* [Data block]:

== Segment start ==

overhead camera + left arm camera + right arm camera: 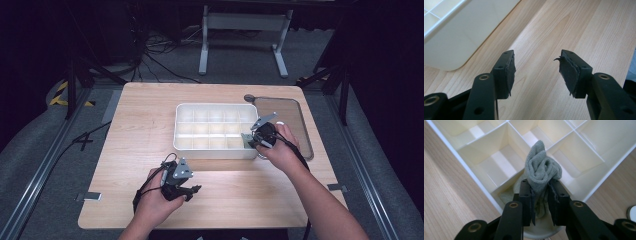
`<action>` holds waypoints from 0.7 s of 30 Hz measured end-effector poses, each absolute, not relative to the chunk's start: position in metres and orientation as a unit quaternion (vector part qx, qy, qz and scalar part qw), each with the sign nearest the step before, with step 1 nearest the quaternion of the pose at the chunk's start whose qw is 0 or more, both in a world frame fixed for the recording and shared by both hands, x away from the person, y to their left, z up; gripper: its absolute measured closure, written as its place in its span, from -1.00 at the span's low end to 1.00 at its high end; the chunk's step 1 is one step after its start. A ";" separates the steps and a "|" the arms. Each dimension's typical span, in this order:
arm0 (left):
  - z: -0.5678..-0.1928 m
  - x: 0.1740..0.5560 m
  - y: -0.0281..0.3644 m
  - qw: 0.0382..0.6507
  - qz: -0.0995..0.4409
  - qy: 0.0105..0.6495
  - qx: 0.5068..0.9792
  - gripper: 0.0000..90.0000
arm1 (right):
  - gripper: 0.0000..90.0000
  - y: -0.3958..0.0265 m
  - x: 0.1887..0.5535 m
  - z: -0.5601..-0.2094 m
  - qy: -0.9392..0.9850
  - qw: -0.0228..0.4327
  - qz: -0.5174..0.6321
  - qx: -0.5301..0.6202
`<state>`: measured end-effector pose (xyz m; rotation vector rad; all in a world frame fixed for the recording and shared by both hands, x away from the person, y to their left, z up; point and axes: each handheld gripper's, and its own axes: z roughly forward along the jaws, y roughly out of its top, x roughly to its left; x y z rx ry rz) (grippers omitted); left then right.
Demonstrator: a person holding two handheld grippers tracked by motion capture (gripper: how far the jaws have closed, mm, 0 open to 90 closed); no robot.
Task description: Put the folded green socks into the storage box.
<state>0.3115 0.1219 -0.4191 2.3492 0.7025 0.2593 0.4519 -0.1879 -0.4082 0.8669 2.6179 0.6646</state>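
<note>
your right gripper clamps rolled grey sock above corner cell of divided tray; roll may unfurl, snag divider. left gripper wide, empty.

1. We see the worktop as pale wood with a fine straight grain and a smooth, low-sheen face.
2. The divided tray looks like cream-white plastic to us, smooth and slightly glossy, with soft highlights on its partition walls.
3. The cloth in the right gripper is a grey-green ribbed knit, soft and matt.
4. The fingers of the left gripper look like matt black plastic, faced with dark rubbery pads, rough and frayed at the edges; we note brass-coloured metal rivets at the joints.
5. The lid beside the tray looks translucent and smooth.
</note>
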 end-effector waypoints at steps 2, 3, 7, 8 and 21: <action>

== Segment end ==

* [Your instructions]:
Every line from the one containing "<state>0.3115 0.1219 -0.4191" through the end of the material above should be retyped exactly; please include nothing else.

* [Answer below]:
<state>0.3115 0.1219 -0.4191 2.3492 0.7025 0.2593 0.4519 -0.1879 -0.4082 0.8669 2.6179 0.6646</state>
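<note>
your right gripper clamps rolled grey sock above corner cell of divided tray; roll may unfurl, snag divider. left gripper wide, empty.

1. We see the worktop as pale wood with a fine straight grain and a smooth, low-sheen face.
2. The divided tray looks like cream-white plastic to us, smooth and slightly glossy, with soft highlights on its partition walls.
3. The cloth in the right gripper is a grey-green ribbed knit, soft and matt.
4. The fingers of the left gripper look like matt black plastic, faced with dark rubbery pads, rough and frayed at the edges; we note brass-coloured metal rivets at the joints.
5. The lid beside the tray looks translucent and smooth.
</note>
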 end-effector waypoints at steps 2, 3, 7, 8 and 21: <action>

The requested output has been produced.